***** Data below
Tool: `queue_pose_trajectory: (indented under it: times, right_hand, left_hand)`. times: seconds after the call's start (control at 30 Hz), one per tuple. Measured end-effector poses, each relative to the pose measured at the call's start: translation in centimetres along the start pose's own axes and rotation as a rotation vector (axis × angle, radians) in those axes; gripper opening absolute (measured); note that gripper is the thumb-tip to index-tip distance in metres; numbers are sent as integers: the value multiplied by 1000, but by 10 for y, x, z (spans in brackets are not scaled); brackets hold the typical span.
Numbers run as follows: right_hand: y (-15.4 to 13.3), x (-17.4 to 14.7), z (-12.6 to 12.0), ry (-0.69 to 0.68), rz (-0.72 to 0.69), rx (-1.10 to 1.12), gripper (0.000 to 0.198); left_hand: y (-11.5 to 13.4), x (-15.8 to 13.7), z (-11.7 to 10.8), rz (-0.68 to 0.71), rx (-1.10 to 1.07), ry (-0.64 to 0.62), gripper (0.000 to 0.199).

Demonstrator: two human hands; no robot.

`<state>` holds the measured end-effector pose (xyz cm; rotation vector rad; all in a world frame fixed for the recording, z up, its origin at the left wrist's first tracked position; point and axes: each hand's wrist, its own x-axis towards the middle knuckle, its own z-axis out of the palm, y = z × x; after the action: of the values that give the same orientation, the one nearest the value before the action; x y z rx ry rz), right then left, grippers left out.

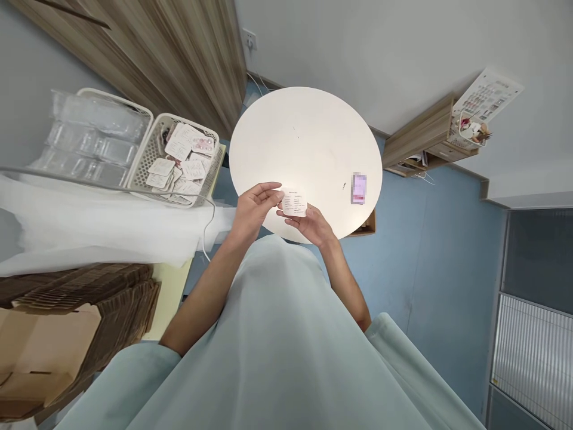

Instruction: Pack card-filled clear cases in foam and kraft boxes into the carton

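A small white card [294, 206] with rounded corners and lines of tiny print is held just above the near edge of the round white table [304, 131]. My left hand [256, 209] pinches its left edge between thumb and fingers. My right hand [314, 226] grips the lower right corner, thumb on the printed face and fingers spread behind and below. Whether another layer lies behind the card is hidden. To the left, a perforated basket [144, 158] holds several similar white cards [181, 143] and a pack with pink round pieces [203, 144].
A pixelated pink-purple rectangle [359, 189] lies on the table's right side. Further left are clear plastic trays [96, 140], white wrapping sheet [98, 224] with a grey cable, and stacked flat cardboard boxes [120, 310]. A wooden shelf unit [421, 134] stands at the right wall.
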<state>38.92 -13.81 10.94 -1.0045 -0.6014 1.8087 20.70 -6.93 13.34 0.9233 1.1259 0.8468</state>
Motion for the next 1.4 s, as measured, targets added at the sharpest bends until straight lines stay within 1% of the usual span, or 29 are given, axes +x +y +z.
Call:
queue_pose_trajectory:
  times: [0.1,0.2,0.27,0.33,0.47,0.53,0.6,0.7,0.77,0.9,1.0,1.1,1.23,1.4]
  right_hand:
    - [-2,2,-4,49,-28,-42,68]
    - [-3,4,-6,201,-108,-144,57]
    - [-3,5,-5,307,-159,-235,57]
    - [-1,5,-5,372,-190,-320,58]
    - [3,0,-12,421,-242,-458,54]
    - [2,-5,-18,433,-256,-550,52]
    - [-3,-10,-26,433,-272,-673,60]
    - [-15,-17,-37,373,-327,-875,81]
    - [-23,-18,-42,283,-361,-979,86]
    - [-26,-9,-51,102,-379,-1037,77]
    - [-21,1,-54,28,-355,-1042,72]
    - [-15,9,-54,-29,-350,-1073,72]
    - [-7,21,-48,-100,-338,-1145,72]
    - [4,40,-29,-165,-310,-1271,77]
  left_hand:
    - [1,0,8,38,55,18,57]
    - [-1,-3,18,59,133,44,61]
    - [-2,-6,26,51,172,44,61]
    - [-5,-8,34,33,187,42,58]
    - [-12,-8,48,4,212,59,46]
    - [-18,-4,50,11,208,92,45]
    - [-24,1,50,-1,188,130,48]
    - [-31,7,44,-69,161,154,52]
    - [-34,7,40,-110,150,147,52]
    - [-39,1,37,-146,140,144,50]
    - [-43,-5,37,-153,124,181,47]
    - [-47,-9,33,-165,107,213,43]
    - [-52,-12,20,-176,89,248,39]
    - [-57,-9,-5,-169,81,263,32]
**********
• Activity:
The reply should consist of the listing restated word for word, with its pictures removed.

• Solution to this exercise:
Tool: `queue_pose_trajectory: (indented under it: times, right_hand, left_hand)`. times: seconds after the call's start (control at 30 Hz), one per tuple. Measured end-effector poses, each relative to the pose measured at the call's start: translation in centimetres along the start pose's own axes and rotation as a rotation vector (axis × angle, radians) in those axes; gripper opening absolute (measured); note that gripper is the thumb-tip to index-tip distance in metres; numbers are sent as integers: the value multiplied by 1000, but by 10 for y, x, z (spans in brackets are not scaled); brackets hold the typical span.
Numbers run as follows: right_hand: y (-15.4 to 13.3), x (-17.4 to 14.7), z (-12.6 to 12.0), ry (-0.69 to 0.68), rz (-0.72 to 0.69), rx (-1.10 to 1.12), gripper (0.000 to 0.198); left_hand: y (-11.5 to 13.4), x (-15.8 to 13.7), z (-11.7 to 10.8), rz (-0.68 to 0.71), rx (-1.10 to 1.07), ry (-0.64 to 0.62), gripper (0.000 to 0.199).

Demonstrator: two human hands; no robot.

`<state>` holds the measured end-effector pose (xyz cm; rotation vector rad; all in a world frame fixed for the recording, z up, its origin at the left wrist's first tracked position; point and axes: each hand's wrist, its own x-axis towards the middle knuckle, its own z-axis out of the palm, y = z × x; after the action: of the values that give the same orientation, the one nearest the value before the action; x y z rx ry rz), right then left, grippers left out.


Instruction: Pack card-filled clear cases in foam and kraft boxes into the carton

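A small white card [294, 206] with rounded corners and lines of tiny print is held just above the near edge of the round white table [304, 131]. My left hand [256, 209] pinches its left edge between thumb and fingers. My right hand [314, 226] grips the lower right corner, thumb on the printed face and fingers spread behind and below. Whether another layer lies behind the card is hidden. To the left, a perforated basket [144, 158] holds several similar white cards [181, 143] and a pack with pink round pieces [203, 144].
A pixelated pink-purple rectangle [359, 189] lies on the table's right side. Further left are clear plastic trays [96, 140], white wrapping sheet [98, 224] with a grey cable, and stacked flat cardboard boxes [120, 310]. A wooden shelf unit [421, 134] stands at the right wall.
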<state>38.92 -13.81 10.94 -1.0045 -0.6014 1.8087 20.70 -6.93 13.34 0.9233 1.1259 0.8468</state>
Motion for the next 1.4 s, as measured, targets added at the sharpest bends until straight lines stay within 1% of the usual span, or 29 are given, axes +x +y +z.
Call:
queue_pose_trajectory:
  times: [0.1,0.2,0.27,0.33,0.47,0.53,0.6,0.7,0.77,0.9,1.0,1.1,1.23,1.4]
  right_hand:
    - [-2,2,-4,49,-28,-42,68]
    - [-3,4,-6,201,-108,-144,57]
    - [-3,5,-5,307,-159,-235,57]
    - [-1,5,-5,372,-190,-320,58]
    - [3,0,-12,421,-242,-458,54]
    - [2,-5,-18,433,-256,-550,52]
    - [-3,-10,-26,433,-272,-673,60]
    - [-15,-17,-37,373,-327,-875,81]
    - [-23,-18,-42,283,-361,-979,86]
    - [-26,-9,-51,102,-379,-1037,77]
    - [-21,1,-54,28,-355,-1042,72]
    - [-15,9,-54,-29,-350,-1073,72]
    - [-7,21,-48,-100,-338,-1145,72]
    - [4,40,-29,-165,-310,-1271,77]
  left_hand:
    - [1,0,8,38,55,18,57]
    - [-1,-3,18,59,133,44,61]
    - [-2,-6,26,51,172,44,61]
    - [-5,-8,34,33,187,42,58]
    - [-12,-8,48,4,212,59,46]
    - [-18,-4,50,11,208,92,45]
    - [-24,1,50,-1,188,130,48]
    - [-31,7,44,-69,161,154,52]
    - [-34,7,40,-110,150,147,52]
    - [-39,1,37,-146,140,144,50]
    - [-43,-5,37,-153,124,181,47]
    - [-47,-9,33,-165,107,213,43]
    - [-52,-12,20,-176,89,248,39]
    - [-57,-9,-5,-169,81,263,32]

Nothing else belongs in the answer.